A three-location oral surgery group had watched a newer single-location competitor dominate every AI recommendation query in their market for over a year. The competitor had been running a structured GEO program since early 2024. After a full signal audit revealed a 9× volume gap, the group launched an aggressive program: 35 GBP posts per location per month, 85 social signals, full MedicalOrganization and Physician schema deployment across all three websites, and a systematic review acquisition cadence. Within 90 days:

+28%
increase in new patient calls across all locations
14
AI-cited procedure queries in 90 days
3 of 3
locations cited in ChatGPT within 12 weeks

What to Do This Week

You don't need to wait for a comprehensive GEO strategy to start closing the gap. Three actions this week will immediately begin building the signal density that AI engines need to start recognizing your practice as a citable entity:

  1. Audit your GBP: count how many posts you've published in the last 30 days.

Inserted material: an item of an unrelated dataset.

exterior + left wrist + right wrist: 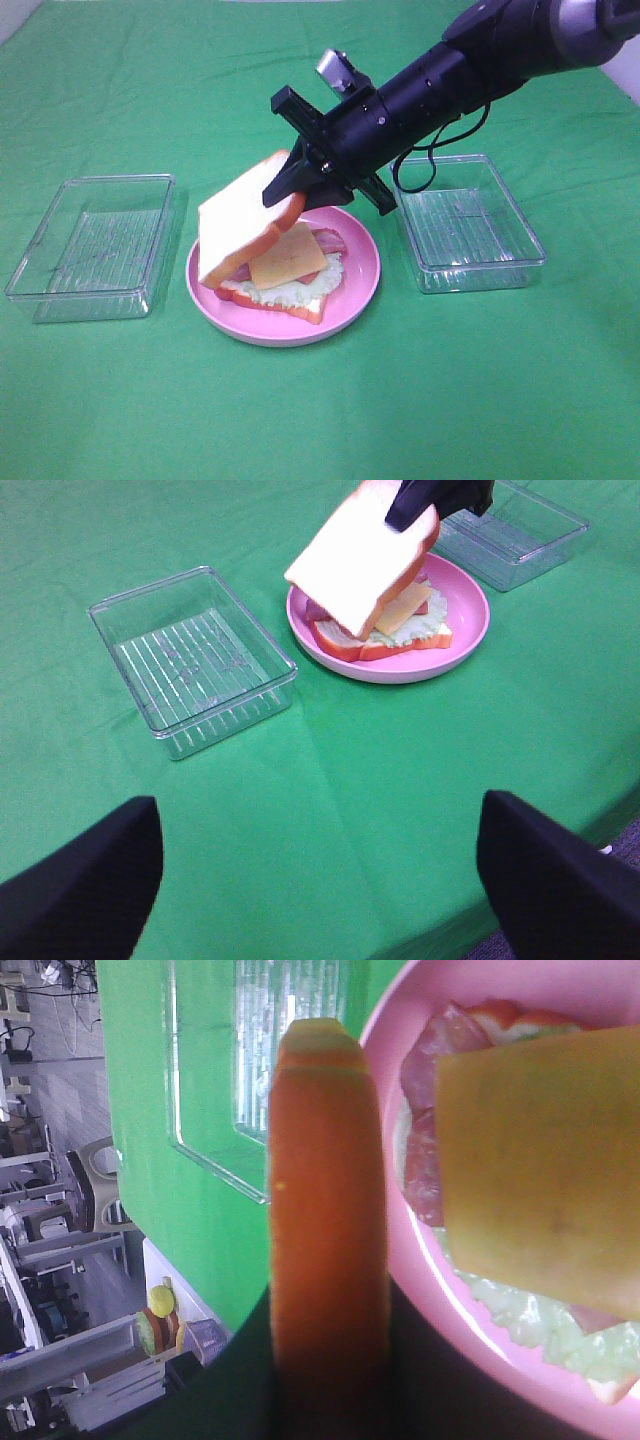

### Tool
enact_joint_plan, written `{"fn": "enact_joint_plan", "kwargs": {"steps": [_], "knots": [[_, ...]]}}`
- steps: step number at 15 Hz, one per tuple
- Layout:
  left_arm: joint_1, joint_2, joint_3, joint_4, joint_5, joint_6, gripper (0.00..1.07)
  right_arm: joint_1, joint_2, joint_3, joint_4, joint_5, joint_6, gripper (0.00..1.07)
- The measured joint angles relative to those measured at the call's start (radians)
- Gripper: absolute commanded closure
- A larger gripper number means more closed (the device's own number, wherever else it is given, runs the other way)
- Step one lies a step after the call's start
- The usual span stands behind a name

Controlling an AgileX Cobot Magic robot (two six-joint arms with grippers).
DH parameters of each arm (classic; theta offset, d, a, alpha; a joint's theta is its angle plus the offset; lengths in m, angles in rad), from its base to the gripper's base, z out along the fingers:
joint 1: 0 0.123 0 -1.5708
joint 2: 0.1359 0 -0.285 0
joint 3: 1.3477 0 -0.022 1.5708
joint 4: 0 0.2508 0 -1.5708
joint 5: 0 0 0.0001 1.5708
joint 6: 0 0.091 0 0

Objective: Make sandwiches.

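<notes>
The top bread slice [240,225], a soft white square with orange-brown crust, tilts steeply over the pink round plate [355,285]; the right gripper [295,185] pinches its upper edge; below lie square yellow cheese [288,255], ruffled lettuce [300,285], bacon [328,240]; the left gripper [320,880] gapes empty.

A round pink plate [355,295] sits mid-tabletop on a green cloth [320,410] that covers the whole tabletop. Two clear, ribbed-bottom rectangular plastic trays flank it: one tray [90,245] on the left side and the other tray [470,222] on the right, each near the plate but apart from it.
</notes>
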Motion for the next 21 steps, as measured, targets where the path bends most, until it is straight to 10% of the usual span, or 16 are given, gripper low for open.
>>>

If the answer is fewer than 15, that is the single largest gap to close first.
  2. Run a NAP consistency check across Google, Yelp, Healthgrades, and ZocDoc. Any discrepancy in your name, address, or phone number is actively undermining your entity confidence score with AI engines.
  3. Add MedicalOrganization and LocalBusiness schema to your homepage if you haven't already — this is the structural foundation that tells AI engines what type of entity you are and what procedures you perform.

These three steps won't close a signal gap that's been building for a year. But they will start the clock. Every day of signal production is a day toward the citation authority your competitor currently holds. The gap is real, it's measurable, and — unlike most competitive disadvantages in healthcare marketing — it is entirely within your control to close.